*DATA EXTRACT*.
▶

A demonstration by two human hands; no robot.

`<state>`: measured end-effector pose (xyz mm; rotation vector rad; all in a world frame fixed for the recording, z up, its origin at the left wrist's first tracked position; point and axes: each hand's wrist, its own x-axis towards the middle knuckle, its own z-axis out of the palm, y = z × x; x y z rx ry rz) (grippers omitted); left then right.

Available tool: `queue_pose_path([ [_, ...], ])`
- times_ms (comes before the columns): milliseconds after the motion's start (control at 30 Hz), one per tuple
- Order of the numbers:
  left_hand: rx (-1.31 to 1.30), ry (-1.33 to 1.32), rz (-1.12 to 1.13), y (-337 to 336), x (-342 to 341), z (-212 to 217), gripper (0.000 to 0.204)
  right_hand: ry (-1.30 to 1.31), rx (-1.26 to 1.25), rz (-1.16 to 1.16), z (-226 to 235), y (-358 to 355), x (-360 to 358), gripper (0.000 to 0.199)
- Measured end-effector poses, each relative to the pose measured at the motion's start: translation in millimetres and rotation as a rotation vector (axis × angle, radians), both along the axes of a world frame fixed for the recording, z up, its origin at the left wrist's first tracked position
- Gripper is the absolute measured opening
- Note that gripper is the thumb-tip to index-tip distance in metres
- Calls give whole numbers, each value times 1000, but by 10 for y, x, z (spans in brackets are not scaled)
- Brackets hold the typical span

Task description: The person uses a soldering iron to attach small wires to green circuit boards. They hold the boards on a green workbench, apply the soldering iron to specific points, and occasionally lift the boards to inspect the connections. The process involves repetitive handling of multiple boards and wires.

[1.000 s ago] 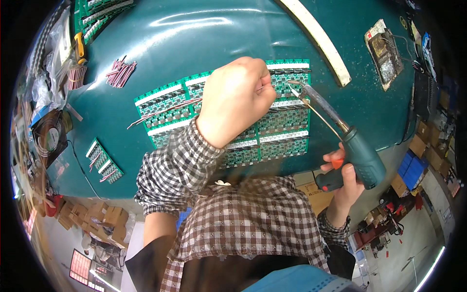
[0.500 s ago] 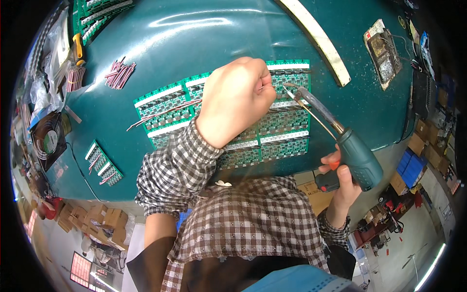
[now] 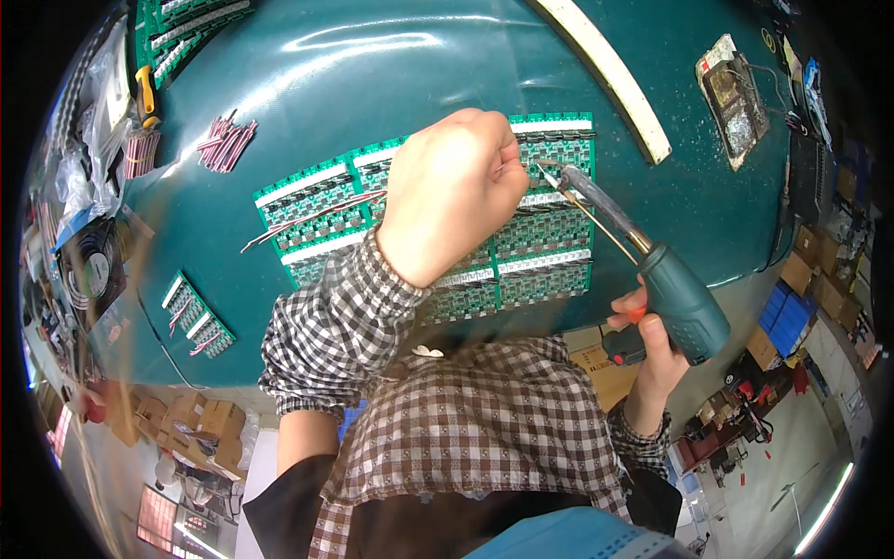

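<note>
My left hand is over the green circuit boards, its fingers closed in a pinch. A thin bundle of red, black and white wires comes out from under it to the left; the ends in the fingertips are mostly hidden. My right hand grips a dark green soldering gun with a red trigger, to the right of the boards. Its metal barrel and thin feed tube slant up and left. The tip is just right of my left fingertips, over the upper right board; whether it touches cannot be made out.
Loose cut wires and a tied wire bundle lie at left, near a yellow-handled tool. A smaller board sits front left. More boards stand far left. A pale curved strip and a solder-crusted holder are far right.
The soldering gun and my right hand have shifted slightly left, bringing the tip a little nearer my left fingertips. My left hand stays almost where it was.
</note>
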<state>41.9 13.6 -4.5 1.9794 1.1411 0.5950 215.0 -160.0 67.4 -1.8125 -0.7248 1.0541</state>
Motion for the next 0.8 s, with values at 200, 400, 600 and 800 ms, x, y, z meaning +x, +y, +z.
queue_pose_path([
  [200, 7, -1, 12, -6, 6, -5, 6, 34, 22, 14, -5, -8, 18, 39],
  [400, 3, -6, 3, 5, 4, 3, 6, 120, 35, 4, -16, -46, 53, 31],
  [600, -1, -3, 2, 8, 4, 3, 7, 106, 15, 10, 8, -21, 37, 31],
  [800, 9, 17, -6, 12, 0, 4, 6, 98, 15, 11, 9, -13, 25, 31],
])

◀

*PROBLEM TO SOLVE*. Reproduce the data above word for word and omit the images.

*YOUR RESPONSE*.
A demonstration by two human hands; no robot.

`<state>`: measured end-effector pose (xyz mm; rotation vector rad; all in a world frame fixed for the recording, z up, its origin at the left wrist's first tracked position; point and axes: each hand's wrist, its own x-axis towards the middle knuckle, its own z-axis out of the palm, y = z × x; x y z rx ry rz) (grippers omitted); left then right.

Available tool: `queue_pose_path([ [_, ...], ])`
- times_ms (comes before the columns): milliseconds after the motion's start (control at 30 Hz), one per tuple
- Order of the numbers:
  left_hand: rx (-1.31 to 1.30), ry (-1.33 to 1.32), rz (-1.12 to 1.13), y (-337 to 336), x (-342 to 341), z (-212 to 217), gripper (0.000 to 0.204)
  right_hand: ry (-1.30 to 1.31), rx (-1.26 to 1.25), rz (-1.16 to 1.16), z (-226 to 235), y (-358 to 355), x (-360 to 358), gripper (0.000 to 0.199)
- Measured end-effector poses, each relative to the pose measured at the motion's start: translation in millimetres and rotation as a rotation vector (axis × angle, radians), both along the axes of a world frame fixed for the recording, z up, its origin at the left wrist's first tracked position
- Gripper is the absolute measured opening
- Note that gripper is the thumb-tip to index-tip distance in metres
- Calls give whole numbers, each value times 1000, but by 10 for y, x, z (spans in brackets are not scaled)
- Brackets hold the typical span

Task description: The person uses a soldering iron to attach small wires to green circuit boards. They hold the boards on a green workbench, apply the soldering iron to specific points, and occasionally lift the boards to inspect the connections. The process involves repetitive handling of multiple boards and wires.

[1.000 s ago] 
[0.500 s ago] 
[now] 

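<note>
My left hand is over the green circuit boards, its fingers closed in a pinch. A thin bundle of red, black and white wires comes out from under it to the left; the ends in the fingertips are mostly hidden. My right hand grips a dark green soldering gun with a red trigger, to the right of the boards. Its metal barrel and thin feed tube slant up and left. The tip is just right of my left fingertips, over the upper right board; whether it touches cannot be made out.
Loose cut wires and a tied wire bundle lie at left, near a yellow-handled tool. A smaller board sits front left. More boards stand far left. A pale curved strip and a solder-crusted holder are far right.
The soldering gun and my right hand have shifted slightly left, bringing the tip a little nearer my left fingertips. My left hand stays almost where it was.
</note>
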<state>41.9 13.6 -4.5 1.9794 1.1411 0.5950 215.0 -160.0 67.4 -1.8125 -0.7248 1.0541</state>
Motion for the next 0.8 s, with values at 200, 400, 600 and 800 ms, x, y, z meaning +x, +y, +z.
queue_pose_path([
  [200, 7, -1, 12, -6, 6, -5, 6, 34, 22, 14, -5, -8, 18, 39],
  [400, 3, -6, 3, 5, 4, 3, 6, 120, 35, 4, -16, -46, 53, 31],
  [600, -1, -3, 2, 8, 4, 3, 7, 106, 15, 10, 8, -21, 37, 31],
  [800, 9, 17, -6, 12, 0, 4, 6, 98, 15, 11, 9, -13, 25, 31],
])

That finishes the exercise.